## Your goal
Look through the data below for the line with "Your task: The" and the line with "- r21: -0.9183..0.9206", then transcribe exactly from the first through the second, leaving out all pictures.
□ □ □ □
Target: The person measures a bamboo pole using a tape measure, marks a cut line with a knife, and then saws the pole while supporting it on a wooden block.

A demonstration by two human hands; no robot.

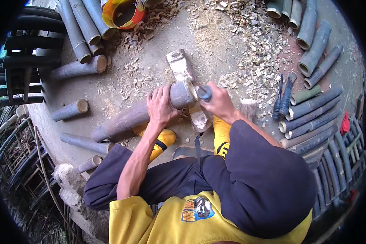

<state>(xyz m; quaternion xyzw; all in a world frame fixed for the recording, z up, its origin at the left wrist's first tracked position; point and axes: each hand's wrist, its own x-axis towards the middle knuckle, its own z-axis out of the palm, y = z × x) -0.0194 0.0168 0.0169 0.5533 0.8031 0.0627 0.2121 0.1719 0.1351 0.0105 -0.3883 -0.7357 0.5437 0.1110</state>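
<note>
A thick bamboo pole lies slanted in front of me, its cut, hollow end up at the right. My left hand is closed over the pole a little below that end. In my right hand, closed in a fist, is a tool with a dark, round-ended handle, held against the rim of the cut end. Its blade or working part is hidden, so its kind cannot be told. Beneath the pole's upper end is a pale, hacked wooden block, showing on both sides of it.
Bamboo shavings cover the floor ahead. Cut bamboo lengths lie at the far left and more poles line the right. A yellow-red bucket stands at the back. Two dark-wrapped tools lie at right; slatted bamboo furniture stands left.
</note>
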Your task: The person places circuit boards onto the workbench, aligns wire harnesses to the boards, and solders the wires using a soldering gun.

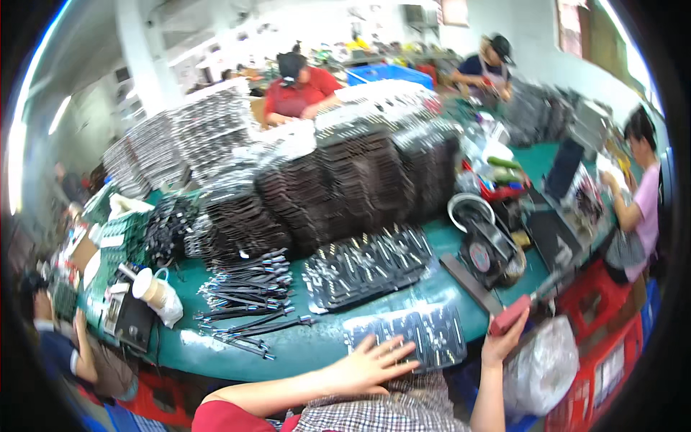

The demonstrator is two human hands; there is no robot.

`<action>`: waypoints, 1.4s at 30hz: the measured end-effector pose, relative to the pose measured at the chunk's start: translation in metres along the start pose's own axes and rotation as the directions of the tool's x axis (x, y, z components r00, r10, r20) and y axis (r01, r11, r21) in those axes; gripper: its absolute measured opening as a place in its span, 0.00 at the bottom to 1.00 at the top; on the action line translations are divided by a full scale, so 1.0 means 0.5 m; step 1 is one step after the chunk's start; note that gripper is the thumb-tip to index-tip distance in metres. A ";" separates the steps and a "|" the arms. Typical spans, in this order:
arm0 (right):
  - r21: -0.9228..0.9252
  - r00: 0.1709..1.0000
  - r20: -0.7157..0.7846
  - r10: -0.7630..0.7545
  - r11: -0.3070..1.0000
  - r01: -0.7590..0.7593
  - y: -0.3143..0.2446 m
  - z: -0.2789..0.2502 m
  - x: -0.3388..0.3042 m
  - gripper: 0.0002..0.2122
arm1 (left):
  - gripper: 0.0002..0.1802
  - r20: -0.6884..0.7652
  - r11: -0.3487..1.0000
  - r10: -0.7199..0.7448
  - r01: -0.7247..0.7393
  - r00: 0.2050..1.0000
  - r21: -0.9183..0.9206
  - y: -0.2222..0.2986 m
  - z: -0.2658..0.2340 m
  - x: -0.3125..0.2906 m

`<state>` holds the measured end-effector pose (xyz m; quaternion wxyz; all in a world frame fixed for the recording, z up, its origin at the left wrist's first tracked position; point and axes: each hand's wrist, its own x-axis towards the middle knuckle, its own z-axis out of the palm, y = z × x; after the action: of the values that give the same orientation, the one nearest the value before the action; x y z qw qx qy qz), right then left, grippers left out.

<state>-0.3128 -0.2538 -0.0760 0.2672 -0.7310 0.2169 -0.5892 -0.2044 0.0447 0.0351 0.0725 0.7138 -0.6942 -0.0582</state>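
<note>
My left hand (376, 366) lies palm down with its fingers spread on a dark, glossy flat panel (440, 337) with rows of silvery parts, at the table's near edge. To the right, my right hand (502, 345) is closed around a red block-shaped handle (509, 315); whether it joins the brown bar (469, 286) beside it I cannot tell. Just beyond my left hand rests a stack of similar black panels (367, 272) with silvery parts. Many thin black rods with pale tips (248, 306) lie in a loose pile to the left.
Tall stacks of dark panels (331, 191) fill the table's middle. A black machine (486, 252) stands at right, a beige cup (147, 286) at left. A clear plastic bag (543, 367) hangs near my right arm. Several people work around the table, one in red (299, 90) opposite.
</note>
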 end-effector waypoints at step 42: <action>-0.488 0.905 0.128 -0.406 0.768 0.414 -0.104 -0.006 0.048 0.42 | 0.20 -0.563 0.687 -0.642 0.716 0.520 -0.122 -0.149 0.058 -0.211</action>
<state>-0.3106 -0.2296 -0.0241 -0.0667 -0.8090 0.1966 -0.5500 -0.1397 0.1514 -0.0088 0.2008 0.9136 -0.3070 0.1756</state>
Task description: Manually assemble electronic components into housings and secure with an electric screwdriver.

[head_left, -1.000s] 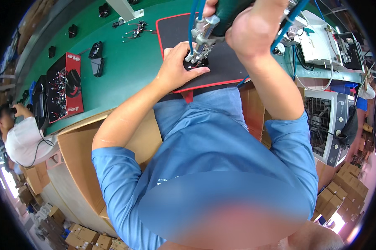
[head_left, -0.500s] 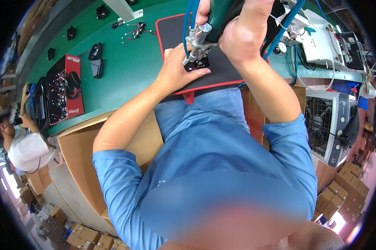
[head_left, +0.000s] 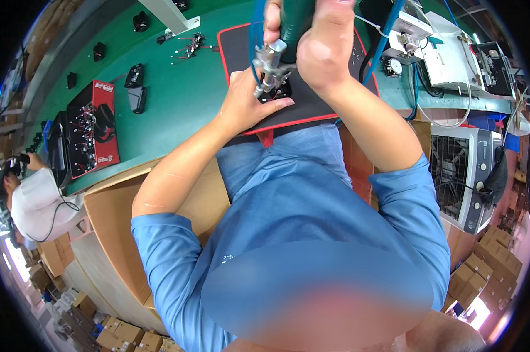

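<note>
My right hand (head_left: 325, 58) is closed around the thick green body of a power screwdriver (head_left: 295, 29), held upright over the mat. Its metal nose (head_left: 271, 63) points down at a small black plastic housing (head_left: 281, 91). Whether the tip touches the housing is hidden. My left hand (head_left: 244, 101) grips the housing from the left, with the thumb stretched along its near side. Blue hoses (head_left: 257, 41) run up beside the tool. Beneath lies a black mat with a red edge (head_left: 312, 105).
Small screws (head_left: 356, 54) lie on the mat's right. Left on the green bench (head_left: 171, 105) are a red-and-black box (head_left: 105, 94) of wired parts, black housings (head_left: 137, 97) and a wire bundle (head_left: 193, 44). Machinery (head_left: 453, 58) stands right. A co-worker (head_left: 39, 199) sits far left.
My right hand and the screwdriver have shifted a little left over the housing. My left hand has hardly moved. The co-worker's raised arm has come down.
</note>
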Demonstrator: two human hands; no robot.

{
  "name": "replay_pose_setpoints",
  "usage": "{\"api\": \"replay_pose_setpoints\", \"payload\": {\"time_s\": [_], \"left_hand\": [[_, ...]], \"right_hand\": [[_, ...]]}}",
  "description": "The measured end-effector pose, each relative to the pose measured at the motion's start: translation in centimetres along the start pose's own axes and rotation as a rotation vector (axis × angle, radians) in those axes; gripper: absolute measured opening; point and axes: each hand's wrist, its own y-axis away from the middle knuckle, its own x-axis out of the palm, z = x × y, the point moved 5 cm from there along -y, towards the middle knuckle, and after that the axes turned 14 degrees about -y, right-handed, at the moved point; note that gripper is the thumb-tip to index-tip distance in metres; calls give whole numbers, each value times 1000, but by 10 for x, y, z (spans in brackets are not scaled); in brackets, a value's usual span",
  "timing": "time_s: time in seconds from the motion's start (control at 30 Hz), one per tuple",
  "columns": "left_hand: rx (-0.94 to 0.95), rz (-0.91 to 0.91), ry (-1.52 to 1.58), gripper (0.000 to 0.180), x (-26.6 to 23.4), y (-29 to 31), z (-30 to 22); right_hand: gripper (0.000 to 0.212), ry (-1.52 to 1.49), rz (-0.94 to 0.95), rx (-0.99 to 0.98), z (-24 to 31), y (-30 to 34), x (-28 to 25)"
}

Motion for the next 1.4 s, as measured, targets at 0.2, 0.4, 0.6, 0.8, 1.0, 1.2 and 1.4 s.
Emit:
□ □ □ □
## Exercise output
Your task: The person places circuit boards onto the workbench, aligns wire harnesses to the boards, and solders the wires using a soldering gun.


The demonstrator is two human hands; there is no robot.

`<action>`: waypoints, 1.4s at 30hz: the measured end-effector pose, relative to the pose measured at the chunk's start: translation in metres along the start pose's own axes and rotation as the directions of the tool's x axis (x, y, z components r00, r10, r20) and y axis (r01, r11, r21) in those axes; gripper: its absolute measured opening as a place in its span, 0.00 at the bottom to 1.00 at the top; on the action line translations are divided by a full scale, so 1.0 means 0.5 m; step 1 is one step after the chunk's start; note that gripper is the thumb-tip to index-tip distance in metres. A ";" separates the steps and a "|" the arms. Typical spans, in this order:
arm0 (right):
  - r21: -0.9228..0.9252
  - r00: 0.1709..1.0000
  - r20: -0.7157..0.7846
  - r10: -0.7630..0.7545
  - r11: -0.3070..1.0000
  - r01: -0.7590..0.7593
  - y: -0.3143..0.2446 m
  - z: -0.2789..0.2502 m
  - x: -0.3388..0.3042 m
  - gripper: 0.0002..0.2122
arm1 (left):
  - gripper: 0.0002..0.1802
  - r20: -0.6884..0.7652
  - r11: -0.3487..1.0000
  - r10: -0.7199..0.7448
  - r01: -0.7247..0.7393
  - r00: 0.2050..1.0000
  - r21: -0.9183..0.9206

The exercise requires no further answer.